The 980 Pro is currently Samsung’s fastest, best SSD, and it’s priced to match: Its peak speeds are around twice as fast as the Samsung SSD 980, but it’s also twice as expensive. We’d recommend it over competing PCIe 4.0 drives like Western Digital’s WD Black SN850 because according to reviewers like Sean Webster at Tom’s Hardware, the 980 Pro doesn’t get as hot while you’re using it. You always want to keep your components from overheating to preserve peak performance and prolong their lifespans, but the PS5 runs hot, so anything you can do to cool things down is worth doing. Sony has stated that NVMe drives installed in the PS5 will need a heatsink, and while most higher-end drives already have them, if yours doesn’t, we recommend installing a small, cheap heatsink on top of the SSD to cool things down; either of these simple, easy-to-install models from icepc should be compatible with the 980 Pro. If you buy a different heatsink (or an SSD with a heatsink already attached), make sure it will physically fit inside the console using the measurements on Sony’s SSD requirements page.
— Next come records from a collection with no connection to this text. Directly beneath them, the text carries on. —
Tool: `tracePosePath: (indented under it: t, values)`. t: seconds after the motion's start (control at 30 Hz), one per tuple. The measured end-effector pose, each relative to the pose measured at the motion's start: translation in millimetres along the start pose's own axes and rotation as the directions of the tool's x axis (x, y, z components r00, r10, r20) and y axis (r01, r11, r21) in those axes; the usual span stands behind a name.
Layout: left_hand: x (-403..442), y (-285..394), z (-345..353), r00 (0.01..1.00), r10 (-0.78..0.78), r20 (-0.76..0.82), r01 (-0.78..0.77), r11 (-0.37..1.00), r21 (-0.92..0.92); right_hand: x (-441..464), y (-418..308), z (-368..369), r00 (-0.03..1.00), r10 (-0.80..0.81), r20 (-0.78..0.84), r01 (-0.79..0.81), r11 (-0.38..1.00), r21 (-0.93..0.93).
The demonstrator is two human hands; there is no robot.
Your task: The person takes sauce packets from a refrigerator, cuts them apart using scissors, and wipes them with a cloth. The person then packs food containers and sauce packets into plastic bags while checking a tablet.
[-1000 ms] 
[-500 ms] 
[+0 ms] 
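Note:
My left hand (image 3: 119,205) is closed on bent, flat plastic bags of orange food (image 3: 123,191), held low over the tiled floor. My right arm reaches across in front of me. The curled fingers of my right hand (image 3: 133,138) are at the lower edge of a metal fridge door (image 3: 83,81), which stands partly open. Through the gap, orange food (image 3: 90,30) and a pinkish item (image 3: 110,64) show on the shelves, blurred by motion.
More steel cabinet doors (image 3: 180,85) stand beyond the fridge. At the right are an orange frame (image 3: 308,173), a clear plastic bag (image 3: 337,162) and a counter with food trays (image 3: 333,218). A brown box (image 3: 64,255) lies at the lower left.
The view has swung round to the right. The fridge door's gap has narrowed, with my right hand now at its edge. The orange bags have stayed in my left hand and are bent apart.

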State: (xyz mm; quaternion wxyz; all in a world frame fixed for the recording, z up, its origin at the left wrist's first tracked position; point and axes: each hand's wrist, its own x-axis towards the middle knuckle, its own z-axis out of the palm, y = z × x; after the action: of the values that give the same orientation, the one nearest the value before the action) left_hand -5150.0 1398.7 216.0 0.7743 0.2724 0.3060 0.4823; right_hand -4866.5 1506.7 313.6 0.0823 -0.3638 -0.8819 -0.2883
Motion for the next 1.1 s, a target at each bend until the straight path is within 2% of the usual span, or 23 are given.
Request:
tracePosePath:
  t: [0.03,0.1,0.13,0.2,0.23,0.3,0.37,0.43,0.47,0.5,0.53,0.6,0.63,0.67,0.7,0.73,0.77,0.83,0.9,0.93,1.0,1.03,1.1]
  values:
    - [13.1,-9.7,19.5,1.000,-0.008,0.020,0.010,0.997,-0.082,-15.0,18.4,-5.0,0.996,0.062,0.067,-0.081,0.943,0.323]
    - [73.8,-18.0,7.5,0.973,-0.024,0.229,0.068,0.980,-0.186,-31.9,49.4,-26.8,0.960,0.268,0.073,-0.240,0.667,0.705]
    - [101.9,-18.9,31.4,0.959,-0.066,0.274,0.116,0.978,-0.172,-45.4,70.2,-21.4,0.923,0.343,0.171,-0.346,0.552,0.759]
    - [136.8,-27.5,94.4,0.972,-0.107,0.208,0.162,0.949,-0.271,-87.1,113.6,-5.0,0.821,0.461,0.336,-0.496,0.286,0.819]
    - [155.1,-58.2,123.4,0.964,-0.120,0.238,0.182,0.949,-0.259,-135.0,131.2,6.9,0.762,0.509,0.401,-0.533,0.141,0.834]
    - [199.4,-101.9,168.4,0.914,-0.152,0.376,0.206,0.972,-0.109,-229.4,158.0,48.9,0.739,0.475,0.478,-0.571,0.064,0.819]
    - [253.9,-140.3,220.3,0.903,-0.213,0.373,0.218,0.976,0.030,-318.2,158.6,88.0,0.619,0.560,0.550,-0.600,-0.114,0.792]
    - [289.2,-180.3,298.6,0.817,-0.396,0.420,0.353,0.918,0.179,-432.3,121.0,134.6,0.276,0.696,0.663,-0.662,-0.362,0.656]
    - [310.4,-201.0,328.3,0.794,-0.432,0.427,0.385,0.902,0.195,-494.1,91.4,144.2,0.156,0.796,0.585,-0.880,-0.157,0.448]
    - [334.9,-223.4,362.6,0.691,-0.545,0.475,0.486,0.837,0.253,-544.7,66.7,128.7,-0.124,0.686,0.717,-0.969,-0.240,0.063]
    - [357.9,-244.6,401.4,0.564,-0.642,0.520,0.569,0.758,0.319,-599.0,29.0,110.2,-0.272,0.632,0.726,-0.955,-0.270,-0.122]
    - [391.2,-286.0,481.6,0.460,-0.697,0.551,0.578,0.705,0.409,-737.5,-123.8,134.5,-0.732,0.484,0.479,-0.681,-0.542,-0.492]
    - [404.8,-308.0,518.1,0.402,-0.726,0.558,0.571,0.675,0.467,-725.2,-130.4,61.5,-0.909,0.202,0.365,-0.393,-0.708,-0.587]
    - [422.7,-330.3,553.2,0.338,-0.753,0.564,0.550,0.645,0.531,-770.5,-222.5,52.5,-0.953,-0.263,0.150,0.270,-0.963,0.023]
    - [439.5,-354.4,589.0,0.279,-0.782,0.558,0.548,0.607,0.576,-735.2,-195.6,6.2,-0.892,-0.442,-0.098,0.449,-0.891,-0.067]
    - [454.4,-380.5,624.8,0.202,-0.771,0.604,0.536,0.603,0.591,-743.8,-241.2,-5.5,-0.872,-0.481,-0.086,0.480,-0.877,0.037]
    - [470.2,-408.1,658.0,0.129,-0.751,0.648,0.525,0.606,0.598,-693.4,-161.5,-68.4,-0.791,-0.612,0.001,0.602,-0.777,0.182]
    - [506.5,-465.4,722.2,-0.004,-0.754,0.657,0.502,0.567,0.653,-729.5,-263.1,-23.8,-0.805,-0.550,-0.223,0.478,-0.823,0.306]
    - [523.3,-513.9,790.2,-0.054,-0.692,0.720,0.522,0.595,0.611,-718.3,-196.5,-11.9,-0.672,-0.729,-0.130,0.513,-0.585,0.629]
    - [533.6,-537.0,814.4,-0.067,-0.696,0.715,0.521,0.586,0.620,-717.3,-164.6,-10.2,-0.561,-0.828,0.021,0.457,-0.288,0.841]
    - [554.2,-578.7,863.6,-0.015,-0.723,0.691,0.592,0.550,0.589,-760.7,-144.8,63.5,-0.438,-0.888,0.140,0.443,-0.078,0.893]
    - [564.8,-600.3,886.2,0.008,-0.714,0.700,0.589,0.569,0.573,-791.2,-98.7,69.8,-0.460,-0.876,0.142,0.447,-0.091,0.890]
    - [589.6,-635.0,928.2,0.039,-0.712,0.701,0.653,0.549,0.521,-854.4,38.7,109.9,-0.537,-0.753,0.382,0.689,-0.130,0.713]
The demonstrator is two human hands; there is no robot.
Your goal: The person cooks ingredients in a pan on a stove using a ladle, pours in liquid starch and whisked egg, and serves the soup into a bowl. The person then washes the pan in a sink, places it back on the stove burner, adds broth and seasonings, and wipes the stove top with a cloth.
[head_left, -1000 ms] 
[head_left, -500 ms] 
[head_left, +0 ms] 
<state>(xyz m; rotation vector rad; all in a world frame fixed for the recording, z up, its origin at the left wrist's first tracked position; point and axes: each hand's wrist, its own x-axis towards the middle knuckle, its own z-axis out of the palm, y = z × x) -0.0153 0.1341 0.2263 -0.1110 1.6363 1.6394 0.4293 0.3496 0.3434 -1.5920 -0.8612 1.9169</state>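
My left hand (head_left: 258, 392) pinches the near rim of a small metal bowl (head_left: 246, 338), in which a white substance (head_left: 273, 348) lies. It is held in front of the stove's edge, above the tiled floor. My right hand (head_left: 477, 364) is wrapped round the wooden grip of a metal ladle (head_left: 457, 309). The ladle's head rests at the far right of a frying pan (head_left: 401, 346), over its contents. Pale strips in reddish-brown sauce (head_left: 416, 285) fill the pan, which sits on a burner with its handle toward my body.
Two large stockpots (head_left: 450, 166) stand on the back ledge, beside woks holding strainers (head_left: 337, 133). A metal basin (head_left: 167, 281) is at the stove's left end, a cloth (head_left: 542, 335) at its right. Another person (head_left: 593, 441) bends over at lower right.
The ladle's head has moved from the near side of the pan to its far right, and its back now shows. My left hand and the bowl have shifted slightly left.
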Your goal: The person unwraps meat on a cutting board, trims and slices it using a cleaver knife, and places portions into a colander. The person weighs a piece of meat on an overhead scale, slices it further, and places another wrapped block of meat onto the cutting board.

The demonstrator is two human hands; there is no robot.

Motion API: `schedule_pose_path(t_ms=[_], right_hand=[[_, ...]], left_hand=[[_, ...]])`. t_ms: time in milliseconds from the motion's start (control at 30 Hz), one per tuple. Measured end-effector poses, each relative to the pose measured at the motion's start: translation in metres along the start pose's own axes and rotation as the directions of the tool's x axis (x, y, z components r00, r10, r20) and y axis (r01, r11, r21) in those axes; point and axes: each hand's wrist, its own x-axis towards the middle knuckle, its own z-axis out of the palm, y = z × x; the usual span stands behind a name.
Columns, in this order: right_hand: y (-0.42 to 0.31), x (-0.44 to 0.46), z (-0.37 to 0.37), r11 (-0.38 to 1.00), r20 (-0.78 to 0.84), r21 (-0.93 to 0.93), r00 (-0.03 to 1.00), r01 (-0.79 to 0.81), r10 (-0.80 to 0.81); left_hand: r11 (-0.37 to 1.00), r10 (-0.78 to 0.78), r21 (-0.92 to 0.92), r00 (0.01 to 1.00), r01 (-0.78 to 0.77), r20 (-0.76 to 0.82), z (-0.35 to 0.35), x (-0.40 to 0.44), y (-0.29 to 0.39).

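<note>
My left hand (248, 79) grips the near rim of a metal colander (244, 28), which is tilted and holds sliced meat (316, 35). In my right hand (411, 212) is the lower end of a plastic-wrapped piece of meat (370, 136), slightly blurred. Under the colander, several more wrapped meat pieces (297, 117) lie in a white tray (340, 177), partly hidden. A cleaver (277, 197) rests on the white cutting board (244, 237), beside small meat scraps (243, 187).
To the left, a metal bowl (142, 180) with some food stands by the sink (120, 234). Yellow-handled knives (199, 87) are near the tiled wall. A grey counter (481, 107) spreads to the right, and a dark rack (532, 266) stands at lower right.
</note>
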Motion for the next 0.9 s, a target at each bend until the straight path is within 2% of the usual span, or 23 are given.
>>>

If you’re not desperate to upgrade your PS5’s storage, it might still be a good idea to wait. The software update that enables SSD support is currently in beta, which means it may introduce bugs or cause other problems with your games. Other, cheaper SSDs that can meet Sony’s performance requirements may also be released in the next year or so, reducing the total cost of the storage upgrade. As usual, you shouldn’t rush to be the first person to adopt a new technology unless you’re willing to put up with the potential problems that come with it.

If you want to copy your existing hard drive over to your SSD before you install it, you need cloning software and sometimes additional hardware. Most of our recommended SSDs come with access to Windows-only cloning software: Western Digital and Crucial offer versions of Acronis True Image, and Samsung and SK Hynix offer their own data-migration software. Otherwise, you can use the free MiniTool Partition Wizard.

You also need a way to connect your new drive to your computer while you’re cloning the old one. If you’re buying an M.2 SSD, you should get an M.2 SATA–to–USB 3.0 adapter or enclosure; this enclosure will work for M.2 SATA SSDs, while this enclosure should work for M.2 NVMe SSDs.

If your desktop has room and you’re using a 2.5-inch SATA SSD, you need only to hook up the SSD to spare power and data cables in your PC. But laptop owners with 2.5-inch SATA drives need a SATA-to-USB enclosure or adapter. Some SSDs come with upgrade kits that include a SATA-to-USB adapter, but getting the drive-only version and buying an enclosure separately is usually less expensive.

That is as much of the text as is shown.